Au cours de ces différents processus, les cellules myogéniques
mononucléées (myoblastes ou cellules satellites) sont activées,
prolifèrent, se différencient et fusionnent, entraînant la formation et
l'hypertrophie des cellules musculaires plurinucléées (myofibres) (Figure 1).
Les myofibres sont des composantes essentielles des muscles
squelettiques qui permettent la contraction musculaire. Par conséquent,
la régulation de leur taille est nécessaire au bon fonctionnement du
muscle squelettique. À ce jour, plusieurs facteurs de croissance, dont
l'IGF-1 (insulin-like growth factor-1), et l'HGF (hepatocyte growth factor),
ont été impliqués dans le processus d'activation des cellules
myogéniques. Toutefois, la fusion des cellules myogéniques est un
processus plus complexe qui requiert l'orchestration d'une série
d'événements cellulaires comme la migration des cellules, leur
alignement, leur reconnaissance, leur adhérence, et enfin, la fusion
membranaire.
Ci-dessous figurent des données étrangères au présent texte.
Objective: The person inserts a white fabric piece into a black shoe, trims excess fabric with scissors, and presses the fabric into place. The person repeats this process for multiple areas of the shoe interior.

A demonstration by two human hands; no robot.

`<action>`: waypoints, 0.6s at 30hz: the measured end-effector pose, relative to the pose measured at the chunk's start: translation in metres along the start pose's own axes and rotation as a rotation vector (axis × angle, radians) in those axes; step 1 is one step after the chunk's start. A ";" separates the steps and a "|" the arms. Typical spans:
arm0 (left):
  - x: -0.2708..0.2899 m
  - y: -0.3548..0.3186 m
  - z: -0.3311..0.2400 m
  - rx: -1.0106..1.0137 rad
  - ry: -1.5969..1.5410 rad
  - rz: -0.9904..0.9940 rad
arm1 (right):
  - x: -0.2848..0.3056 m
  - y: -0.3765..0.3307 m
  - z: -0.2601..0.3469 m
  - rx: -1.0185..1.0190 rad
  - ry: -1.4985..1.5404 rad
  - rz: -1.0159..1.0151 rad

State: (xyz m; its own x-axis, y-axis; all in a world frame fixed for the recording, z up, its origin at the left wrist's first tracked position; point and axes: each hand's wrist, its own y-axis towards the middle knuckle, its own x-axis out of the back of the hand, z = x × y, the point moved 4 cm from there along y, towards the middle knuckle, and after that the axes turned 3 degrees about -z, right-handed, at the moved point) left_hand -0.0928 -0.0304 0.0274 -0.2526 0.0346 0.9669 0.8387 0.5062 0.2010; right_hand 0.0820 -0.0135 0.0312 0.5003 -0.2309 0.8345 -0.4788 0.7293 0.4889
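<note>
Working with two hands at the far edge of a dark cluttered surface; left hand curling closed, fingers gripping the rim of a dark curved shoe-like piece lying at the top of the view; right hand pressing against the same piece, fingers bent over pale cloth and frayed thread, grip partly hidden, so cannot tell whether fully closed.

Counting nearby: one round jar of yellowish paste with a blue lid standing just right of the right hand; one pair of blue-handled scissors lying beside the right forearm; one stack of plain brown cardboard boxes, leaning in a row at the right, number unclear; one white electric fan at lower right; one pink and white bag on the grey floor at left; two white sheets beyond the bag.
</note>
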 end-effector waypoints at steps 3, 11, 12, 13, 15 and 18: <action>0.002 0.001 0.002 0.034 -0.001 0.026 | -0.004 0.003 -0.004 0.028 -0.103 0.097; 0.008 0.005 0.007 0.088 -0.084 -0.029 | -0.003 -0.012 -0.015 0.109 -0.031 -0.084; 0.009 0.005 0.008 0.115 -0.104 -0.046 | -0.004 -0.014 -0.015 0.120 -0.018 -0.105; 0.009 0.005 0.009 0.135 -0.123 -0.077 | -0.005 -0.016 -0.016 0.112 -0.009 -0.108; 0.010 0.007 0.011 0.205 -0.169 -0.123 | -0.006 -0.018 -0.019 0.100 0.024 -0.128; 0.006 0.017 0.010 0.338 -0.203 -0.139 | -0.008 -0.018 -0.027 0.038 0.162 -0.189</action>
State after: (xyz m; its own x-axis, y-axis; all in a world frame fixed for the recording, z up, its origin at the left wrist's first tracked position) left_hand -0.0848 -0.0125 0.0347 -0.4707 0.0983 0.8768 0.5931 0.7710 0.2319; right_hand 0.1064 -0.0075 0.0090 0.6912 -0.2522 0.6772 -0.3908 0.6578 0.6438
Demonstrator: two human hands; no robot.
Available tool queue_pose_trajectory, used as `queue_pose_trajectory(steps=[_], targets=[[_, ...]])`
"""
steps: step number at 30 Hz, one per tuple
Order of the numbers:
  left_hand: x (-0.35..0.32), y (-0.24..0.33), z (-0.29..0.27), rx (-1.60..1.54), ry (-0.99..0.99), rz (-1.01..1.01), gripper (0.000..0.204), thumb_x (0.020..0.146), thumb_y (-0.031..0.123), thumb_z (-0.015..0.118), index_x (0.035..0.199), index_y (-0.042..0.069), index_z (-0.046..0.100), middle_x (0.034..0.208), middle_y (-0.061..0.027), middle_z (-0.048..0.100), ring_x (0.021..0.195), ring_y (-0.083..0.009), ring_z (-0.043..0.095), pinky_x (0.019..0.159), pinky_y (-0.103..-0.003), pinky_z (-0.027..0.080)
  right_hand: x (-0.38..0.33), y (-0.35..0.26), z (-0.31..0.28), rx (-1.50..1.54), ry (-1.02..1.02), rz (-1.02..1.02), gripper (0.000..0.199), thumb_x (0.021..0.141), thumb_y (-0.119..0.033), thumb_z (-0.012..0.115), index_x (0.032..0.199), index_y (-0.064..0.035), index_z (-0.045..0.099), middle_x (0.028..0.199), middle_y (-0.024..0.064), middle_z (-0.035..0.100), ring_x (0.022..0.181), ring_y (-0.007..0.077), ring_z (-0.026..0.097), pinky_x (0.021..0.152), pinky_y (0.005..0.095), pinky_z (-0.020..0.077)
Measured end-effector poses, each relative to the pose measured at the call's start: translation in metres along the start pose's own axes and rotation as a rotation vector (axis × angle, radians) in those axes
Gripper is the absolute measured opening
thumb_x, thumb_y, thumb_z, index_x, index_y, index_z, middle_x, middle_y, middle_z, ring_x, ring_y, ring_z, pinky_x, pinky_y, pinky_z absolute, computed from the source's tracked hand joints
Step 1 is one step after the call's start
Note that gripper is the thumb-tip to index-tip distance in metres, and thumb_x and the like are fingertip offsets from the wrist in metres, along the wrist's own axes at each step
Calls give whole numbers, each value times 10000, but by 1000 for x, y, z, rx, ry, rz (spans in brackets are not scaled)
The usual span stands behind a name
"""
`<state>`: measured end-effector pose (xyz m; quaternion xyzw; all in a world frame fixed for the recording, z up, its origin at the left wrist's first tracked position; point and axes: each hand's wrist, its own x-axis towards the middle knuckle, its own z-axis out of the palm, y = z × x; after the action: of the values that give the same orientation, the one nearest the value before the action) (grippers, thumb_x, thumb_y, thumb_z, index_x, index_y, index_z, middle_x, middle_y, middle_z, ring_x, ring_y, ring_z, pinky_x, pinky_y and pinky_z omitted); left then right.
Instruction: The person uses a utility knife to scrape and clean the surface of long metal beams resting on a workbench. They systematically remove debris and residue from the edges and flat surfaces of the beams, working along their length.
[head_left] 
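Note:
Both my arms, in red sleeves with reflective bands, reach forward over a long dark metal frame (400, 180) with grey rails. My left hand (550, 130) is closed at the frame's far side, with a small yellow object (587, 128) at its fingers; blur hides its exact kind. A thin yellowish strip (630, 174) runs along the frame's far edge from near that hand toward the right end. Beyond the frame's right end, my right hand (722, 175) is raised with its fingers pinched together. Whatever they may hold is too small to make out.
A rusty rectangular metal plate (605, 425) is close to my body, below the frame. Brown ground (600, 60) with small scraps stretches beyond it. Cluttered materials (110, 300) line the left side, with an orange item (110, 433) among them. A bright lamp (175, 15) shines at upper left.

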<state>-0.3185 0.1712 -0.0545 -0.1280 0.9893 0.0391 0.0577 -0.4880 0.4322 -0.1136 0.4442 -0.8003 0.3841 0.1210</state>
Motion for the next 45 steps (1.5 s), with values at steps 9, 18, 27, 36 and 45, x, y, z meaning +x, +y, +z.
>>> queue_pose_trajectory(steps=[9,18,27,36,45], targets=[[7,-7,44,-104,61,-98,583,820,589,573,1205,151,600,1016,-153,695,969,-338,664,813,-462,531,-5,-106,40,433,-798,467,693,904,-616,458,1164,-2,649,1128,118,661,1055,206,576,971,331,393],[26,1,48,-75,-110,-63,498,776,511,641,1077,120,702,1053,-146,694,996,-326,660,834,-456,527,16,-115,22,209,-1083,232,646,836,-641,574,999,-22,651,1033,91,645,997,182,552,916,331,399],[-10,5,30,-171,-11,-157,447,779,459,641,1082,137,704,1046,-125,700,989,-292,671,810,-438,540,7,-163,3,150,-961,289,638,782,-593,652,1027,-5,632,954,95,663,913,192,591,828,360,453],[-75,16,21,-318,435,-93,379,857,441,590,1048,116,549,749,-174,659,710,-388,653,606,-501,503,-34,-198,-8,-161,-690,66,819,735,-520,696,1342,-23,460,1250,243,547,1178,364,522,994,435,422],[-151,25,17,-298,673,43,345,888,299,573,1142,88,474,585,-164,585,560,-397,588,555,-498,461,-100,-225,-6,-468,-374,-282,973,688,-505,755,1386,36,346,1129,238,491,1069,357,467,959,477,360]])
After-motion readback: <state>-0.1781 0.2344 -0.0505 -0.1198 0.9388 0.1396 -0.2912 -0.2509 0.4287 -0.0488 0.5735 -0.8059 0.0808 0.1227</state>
À l'heure actuelle, les mécanismes moléculaires qui
contrôlent ces processus de fusion myogénique sont peu connus.
Cependant, une partie de ce puzzle vient d'être découverte. En effet,
une récente publication implique la voie de signalisation de NFATc2 (nuclear factor of activated T cells) dans l'activation du gène de l'interleukine-4 (IL-4) et la fusion des cellules musculaires.